◆ **ACTIVITY**
Every line from the one with "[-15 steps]" to the end of the listing, and nothing else, is to be printed exactly; please leave the pictures out.

◆ **DATA PROVIDED**
----------
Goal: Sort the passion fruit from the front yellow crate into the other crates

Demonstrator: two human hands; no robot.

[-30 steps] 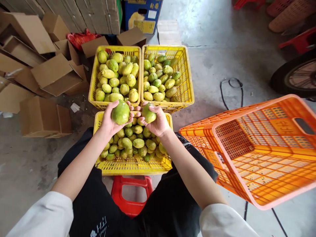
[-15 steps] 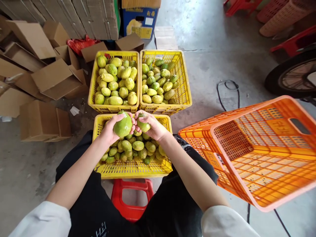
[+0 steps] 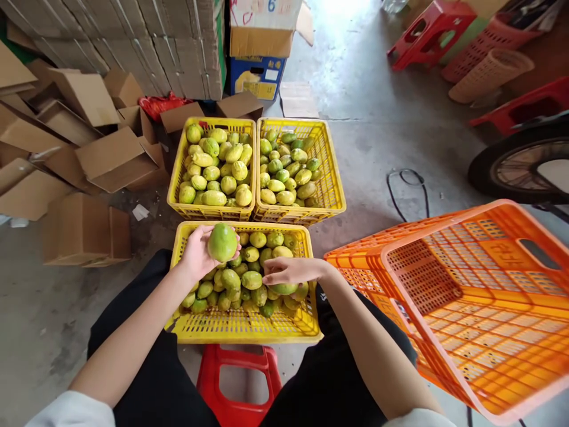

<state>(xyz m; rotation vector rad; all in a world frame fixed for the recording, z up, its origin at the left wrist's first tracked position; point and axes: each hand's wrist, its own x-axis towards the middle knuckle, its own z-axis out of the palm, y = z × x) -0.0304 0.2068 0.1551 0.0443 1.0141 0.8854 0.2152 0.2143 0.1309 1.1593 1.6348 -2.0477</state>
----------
◆ **ANSWER SECTION**
[-15 steps] 
[+0 steps] 

<state>(xyz m; rotation vector rad; all in a world frame fixed for the recording, z up, its origin at the left wrist's first tracked position; point and axes: each hand's wrist, its own x-axis towards the middle knuckle, its own z-axis out of the palm, y = z × x) -0.0304 0.2068 0.1551 0.0443 1.0141 0.8854 0.2152 0.2143 0.1309 1.1593 1.6348 -2.0477</state>

This completes the response.